It's 10:30am and I have already eaten breakfast, drank some coffee (and a little more coffee), and sowed peas, kale, spinach and radishes. Oh, and we had our first sprouts this morning! It's sunny outside today, partly anyway; it's been back to rain and muck the last few days. Tomorrow the rain starts again until the end of time, also known as July. I grew up in Central Texas, a place that doesn't really have distinct seasons. Well, I take that back. It's a place that has two seasons, Spring and Summer. Year round it's either pretty mild, or it's really hot. Winters sit in the 60's most of the time, with gross fluctuations on either side for a couple days, but when Spring comes around there you know it from the wildflowers and the fact that it's 90 degrees before 10am. I'm living in a place now that really has all four seasons. It may not snow here in the winter, but it does rain, and winter has a very distinctive feel to it. It's so amazing to be someplace where the entire city collectively rejoices when Spring starts to poke through. There is such eagerness and excitement and you just feel in your bones that it's time to start growing things, to start things fresh. It's instinctual.

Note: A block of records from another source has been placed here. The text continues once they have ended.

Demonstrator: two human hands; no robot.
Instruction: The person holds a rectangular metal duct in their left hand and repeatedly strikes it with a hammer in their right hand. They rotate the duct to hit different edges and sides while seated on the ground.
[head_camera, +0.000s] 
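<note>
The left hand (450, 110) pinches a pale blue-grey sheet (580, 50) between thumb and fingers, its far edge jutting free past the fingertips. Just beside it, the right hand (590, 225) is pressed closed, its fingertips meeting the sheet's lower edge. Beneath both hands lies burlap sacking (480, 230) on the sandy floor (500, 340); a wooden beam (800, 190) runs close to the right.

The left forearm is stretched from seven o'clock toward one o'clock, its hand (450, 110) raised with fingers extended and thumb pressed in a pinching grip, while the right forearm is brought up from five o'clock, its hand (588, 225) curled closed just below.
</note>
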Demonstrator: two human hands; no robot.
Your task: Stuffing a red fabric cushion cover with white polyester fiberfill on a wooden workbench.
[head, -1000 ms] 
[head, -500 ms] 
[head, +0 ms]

On that note, I would like to recommend the blog of a friend of mine from back in my college days. She is living a couple hours outside of the other Portland in Maine with a very similar goal and similar end to me. But she is a lot more eloquent than I am.
So, the first sowing of kale, spinach and radishes was about a week and a half ago. Nothing. We got nothing. The soil might have been too loose when we first planted and the seeds fell through or dried out. It might have been that we got some frost a couple mornings. Or that I watered late in the day and it cooled the seeds down too much when the sun went down. Maybe we watered too much, or not enough. I went out and dug up a couple corners to try and find what went wrong. There was a kale seed I found that had sprouted, but never made it to the surface. Maybe they were planted too deep. Anyway, massive failure on the first sowing. I just did the second sowing and the soil has packed down a bit now after being rained on for a week, and I think it will be more conducive to creating a nice bed for those seeds to germinate. Though, like I said, the rain is coming back tomorrow, forever and ever. Keep your fingers crossed for me.
I also got the first sowing of peas set up in the back along our fence. I fertilized some, but I didn't use an innoculent. I did some research and people were split down the middle of the necessity of it. My Growing Vegetables West of the Cascades told me that most soil in this part of the world has enough of the right bacteria in it to start that an innoculent isn't necessary, and just a little bit of fertilizer should get your legumes off to a good start. So, I sowed, I fertilized, and now I wait, again.
Our one success so far is the sprouting of broccoli starters! Five seeds have sprouted so far. This is very exciting. There is hope for feeding ourselves yet.